## WHAT THE EXERCISE ASKS
Which lines of the data contain the string "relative"? Show each of them.
-- SOURCE INFORMATION follows --
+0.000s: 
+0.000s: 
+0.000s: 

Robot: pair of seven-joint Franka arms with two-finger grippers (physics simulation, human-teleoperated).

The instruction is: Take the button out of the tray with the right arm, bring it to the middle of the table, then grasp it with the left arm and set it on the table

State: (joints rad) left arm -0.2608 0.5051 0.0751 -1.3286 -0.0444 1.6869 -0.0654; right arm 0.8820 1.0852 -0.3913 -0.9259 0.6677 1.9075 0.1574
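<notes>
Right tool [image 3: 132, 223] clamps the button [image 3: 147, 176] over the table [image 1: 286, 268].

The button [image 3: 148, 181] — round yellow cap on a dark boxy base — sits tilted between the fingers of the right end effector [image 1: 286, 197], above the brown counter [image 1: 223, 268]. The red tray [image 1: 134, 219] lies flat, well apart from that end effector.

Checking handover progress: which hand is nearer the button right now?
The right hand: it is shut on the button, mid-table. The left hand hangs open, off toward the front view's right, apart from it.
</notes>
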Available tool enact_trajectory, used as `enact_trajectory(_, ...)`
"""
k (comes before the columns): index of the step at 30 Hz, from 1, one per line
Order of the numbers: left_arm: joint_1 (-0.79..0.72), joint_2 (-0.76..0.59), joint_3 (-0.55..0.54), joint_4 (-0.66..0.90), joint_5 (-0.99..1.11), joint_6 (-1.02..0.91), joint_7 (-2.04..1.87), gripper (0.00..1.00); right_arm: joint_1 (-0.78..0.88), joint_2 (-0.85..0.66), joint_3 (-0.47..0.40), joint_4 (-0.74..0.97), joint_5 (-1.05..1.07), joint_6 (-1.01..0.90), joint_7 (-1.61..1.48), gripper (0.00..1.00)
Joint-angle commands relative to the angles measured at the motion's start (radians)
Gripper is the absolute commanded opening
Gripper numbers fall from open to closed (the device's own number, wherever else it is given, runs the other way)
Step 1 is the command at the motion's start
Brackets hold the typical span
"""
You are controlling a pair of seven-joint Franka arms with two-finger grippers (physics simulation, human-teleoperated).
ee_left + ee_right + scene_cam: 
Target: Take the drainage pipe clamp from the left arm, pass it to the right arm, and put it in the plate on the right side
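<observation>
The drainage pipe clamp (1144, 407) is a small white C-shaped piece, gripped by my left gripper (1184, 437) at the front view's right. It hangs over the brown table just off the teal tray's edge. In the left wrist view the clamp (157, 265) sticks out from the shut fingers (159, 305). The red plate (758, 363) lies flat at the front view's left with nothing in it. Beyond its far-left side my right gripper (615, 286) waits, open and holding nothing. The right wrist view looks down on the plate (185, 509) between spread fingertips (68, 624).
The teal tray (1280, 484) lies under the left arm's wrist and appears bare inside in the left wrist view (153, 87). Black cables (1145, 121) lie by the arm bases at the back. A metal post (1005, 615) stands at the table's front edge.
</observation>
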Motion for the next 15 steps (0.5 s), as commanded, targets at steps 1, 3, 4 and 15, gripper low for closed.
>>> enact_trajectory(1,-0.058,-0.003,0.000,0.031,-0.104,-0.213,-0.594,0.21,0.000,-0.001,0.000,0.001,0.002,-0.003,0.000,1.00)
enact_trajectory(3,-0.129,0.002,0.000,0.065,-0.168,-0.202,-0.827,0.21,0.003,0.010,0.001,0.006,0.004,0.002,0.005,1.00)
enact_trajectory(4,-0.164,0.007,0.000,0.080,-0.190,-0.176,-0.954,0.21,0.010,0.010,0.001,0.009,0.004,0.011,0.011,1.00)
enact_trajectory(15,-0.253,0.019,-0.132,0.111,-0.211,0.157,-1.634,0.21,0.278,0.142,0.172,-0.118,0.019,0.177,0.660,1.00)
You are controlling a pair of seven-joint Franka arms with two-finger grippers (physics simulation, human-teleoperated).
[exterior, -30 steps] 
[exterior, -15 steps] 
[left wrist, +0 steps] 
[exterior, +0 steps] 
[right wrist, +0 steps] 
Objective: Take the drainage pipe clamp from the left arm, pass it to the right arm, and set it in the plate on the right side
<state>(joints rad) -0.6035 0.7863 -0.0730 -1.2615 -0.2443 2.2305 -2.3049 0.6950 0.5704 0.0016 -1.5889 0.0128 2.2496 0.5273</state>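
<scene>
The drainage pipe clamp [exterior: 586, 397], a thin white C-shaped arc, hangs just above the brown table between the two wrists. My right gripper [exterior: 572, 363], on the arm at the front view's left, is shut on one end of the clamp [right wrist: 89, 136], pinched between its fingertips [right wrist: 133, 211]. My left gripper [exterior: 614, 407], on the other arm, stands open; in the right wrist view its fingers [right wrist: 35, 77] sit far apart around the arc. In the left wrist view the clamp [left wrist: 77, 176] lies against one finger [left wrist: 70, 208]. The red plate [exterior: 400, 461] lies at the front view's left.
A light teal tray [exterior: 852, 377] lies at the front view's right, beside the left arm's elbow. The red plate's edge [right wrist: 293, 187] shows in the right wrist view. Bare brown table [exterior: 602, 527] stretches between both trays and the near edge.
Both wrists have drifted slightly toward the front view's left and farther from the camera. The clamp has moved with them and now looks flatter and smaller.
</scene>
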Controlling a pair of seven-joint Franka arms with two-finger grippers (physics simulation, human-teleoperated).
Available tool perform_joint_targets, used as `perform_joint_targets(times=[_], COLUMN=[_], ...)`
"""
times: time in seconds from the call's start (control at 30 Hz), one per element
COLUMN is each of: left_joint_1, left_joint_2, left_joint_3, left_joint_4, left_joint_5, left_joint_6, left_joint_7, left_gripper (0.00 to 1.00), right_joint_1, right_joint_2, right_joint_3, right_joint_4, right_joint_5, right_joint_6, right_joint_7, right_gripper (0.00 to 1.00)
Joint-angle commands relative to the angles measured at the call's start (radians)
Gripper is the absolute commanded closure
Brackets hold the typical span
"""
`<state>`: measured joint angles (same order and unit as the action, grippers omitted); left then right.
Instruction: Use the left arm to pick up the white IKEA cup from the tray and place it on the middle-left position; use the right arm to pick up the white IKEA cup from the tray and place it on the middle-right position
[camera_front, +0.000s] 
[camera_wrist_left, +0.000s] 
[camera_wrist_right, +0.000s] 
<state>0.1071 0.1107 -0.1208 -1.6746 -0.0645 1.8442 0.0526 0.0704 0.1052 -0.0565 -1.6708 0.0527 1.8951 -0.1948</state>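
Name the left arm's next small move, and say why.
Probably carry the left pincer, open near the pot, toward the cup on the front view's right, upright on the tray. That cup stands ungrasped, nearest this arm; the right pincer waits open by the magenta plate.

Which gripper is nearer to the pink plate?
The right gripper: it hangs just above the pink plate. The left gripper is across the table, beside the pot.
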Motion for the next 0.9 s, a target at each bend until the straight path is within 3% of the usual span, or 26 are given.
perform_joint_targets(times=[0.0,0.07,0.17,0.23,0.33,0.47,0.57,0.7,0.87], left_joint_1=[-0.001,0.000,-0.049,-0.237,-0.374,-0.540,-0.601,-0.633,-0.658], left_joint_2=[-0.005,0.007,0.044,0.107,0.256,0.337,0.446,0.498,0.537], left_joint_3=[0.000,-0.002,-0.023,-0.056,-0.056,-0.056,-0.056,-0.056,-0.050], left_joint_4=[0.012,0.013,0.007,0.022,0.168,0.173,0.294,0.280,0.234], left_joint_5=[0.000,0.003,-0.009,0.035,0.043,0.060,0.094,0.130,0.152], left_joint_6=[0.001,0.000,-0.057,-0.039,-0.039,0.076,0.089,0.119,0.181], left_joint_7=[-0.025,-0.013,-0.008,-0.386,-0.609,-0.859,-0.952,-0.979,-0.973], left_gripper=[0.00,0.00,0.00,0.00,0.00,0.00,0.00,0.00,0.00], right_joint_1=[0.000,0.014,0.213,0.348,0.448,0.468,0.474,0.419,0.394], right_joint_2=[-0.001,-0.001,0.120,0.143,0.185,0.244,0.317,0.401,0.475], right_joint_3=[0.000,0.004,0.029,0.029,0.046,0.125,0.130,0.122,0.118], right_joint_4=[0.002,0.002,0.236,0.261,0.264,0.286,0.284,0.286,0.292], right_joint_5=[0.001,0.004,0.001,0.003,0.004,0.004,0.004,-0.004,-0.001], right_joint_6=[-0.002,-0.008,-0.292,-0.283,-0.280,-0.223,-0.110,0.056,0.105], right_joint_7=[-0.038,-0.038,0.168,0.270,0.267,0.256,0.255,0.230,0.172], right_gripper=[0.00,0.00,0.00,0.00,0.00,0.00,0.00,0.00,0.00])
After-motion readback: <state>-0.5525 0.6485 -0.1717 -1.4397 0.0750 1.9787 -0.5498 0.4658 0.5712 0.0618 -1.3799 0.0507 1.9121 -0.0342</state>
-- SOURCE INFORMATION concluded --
## EXERCISE SOLUTION
Joint-angle commands relative to the angles measured at the motion's start (radians)
Joint-angle commands relative to the angles measured at the call's start (radians)

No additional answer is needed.